Postby Linguaphile » 2019-11-20, 17:55

vijayjohn wrote:
Linguaphile wrote:I mentioned Latin sarapis because I had found it mentioned as a Latin word meaning “Persian tunic” in several Latin dictionaries (such as here, here, here and here)

The fourth link is just the same dictionary you linked to before, the third link cites the first link, and the first and fourth links both cite the same source, namely a comedy called Poenulus by the Roman playwright Plautus. As I just said (did you click on the link in my previous post?), Poenulus doesn't provide any evidence at all for sarapis referring to any kind of clothing or in fact even existing as a word in Latin. AFAICT the spelling that Plautus himself used was <sarrapis> and this otherwise isn't a word attested in Latin. The second link seems to cite a source in Greek, not Latin. I'm not sure what these dictionaries are supposed to prove. If indeed sarapis was a word in Latin referring to some kind of clothing, then there should be some actual textual evidence that it was used as a word, not a few random dictionaries compiled more than a thousand years after the language's death.

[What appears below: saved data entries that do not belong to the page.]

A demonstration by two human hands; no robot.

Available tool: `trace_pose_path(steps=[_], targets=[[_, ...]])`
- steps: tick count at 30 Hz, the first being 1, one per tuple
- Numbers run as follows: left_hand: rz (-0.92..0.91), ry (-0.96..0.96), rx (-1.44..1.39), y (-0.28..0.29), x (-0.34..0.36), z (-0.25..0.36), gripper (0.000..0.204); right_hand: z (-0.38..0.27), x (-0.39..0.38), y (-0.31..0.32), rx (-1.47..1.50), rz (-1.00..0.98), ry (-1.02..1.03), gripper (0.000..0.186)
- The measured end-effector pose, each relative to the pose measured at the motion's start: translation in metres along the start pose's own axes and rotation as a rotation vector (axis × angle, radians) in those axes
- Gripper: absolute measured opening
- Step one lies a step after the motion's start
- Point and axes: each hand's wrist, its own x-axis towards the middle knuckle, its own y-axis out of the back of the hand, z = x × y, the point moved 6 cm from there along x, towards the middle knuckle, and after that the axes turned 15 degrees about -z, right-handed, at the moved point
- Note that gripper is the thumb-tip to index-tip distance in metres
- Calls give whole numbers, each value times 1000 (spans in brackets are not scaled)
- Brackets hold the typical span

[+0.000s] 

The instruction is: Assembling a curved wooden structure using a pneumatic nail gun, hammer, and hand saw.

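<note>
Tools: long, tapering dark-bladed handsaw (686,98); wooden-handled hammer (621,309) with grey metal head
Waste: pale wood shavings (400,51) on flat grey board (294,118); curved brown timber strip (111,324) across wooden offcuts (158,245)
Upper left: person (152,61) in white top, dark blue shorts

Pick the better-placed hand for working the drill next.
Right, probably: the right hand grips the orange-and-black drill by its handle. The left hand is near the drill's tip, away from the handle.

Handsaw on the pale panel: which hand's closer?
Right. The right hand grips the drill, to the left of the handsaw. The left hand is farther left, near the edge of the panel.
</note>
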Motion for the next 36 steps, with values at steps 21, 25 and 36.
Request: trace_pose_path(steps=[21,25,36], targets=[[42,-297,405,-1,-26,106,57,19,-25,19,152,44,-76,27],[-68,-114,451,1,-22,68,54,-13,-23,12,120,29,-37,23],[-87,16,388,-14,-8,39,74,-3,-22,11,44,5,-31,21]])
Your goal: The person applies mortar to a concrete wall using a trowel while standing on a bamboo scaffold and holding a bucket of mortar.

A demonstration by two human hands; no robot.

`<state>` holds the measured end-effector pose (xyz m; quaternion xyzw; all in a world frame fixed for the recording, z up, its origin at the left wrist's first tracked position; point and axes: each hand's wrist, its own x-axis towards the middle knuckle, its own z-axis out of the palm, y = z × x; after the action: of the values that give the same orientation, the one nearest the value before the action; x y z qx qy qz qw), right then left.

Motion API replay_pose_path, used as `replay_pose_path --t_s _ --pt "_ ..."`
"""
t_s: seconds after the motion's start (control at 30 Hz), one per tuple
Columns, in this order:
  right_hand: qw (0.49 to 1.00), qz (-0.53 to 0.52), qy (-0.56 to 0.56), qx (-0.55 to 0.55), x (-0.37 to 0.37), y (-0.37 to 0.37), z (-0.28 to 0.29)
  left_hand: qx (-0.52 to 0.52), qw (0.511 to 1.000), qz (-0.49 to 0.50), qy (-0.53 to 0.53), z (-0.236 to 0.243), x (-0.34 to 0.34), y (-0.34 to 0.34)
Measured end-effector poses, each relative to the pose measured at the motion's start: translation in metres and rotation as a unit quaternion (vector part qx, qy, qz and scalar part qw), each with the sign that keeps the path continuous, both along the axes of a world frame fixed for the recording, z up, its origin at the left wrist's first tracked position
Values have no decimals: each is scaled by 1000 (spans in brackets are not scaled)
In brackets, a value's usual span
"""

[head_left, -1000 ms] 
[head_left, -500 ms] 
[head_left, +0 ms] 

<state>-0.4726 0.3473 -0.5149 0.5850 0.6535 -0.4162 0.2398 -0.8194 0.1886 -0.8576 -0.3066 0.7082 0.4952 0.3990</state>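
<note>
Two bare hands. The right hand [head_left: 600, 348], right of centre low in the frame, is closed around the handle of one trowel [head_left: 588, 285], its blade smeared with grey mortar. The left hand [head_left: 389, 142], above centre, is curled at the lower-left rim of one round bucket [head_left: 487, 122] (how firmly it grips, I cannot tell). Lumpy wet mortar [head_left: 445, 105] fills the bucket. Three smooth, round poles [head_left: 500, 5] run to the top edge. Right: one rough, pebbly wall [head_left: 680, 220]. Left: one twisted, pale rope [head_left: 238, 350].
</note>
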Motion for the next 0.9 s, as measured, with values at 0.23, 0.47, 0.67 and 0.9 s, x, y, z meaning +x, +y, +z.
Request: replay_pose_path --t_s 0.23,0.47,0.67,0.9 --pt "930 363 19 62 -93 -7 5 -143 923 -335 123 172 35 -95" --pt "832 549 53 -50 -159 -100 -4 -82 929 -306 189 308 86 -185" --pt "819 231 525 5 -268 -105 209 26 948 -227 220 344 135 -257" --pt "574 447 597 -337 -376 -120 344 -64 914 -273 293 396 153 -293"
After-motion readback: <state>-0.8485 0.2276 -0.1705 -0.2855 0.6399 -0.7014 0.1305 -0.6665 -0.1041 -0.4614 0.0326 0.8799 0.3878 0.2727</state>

I was just listing the sites I'd initially checked, not trying to seek out further sources, which is why one of the links also appeared in my earlier post.
As I explained, I haven't investigated further than that, because I don't think any amount of (my) research will reveal an undisputed etymolgy for sarape. Once I saw that, I stopped there.
So I certainly wasn't trying to "prove" anything. Quite the opposite. My links were just to explain why I thought sarapis was likely a word used in Latin at some point. When a quick search turns up multiple dictionaries that include it and that cite its use in those dictionaries as a legitimate source, that's not an illogical conclusion, even if a different source claims otherwise.
And again, I don't think any of the links can "prove" anything.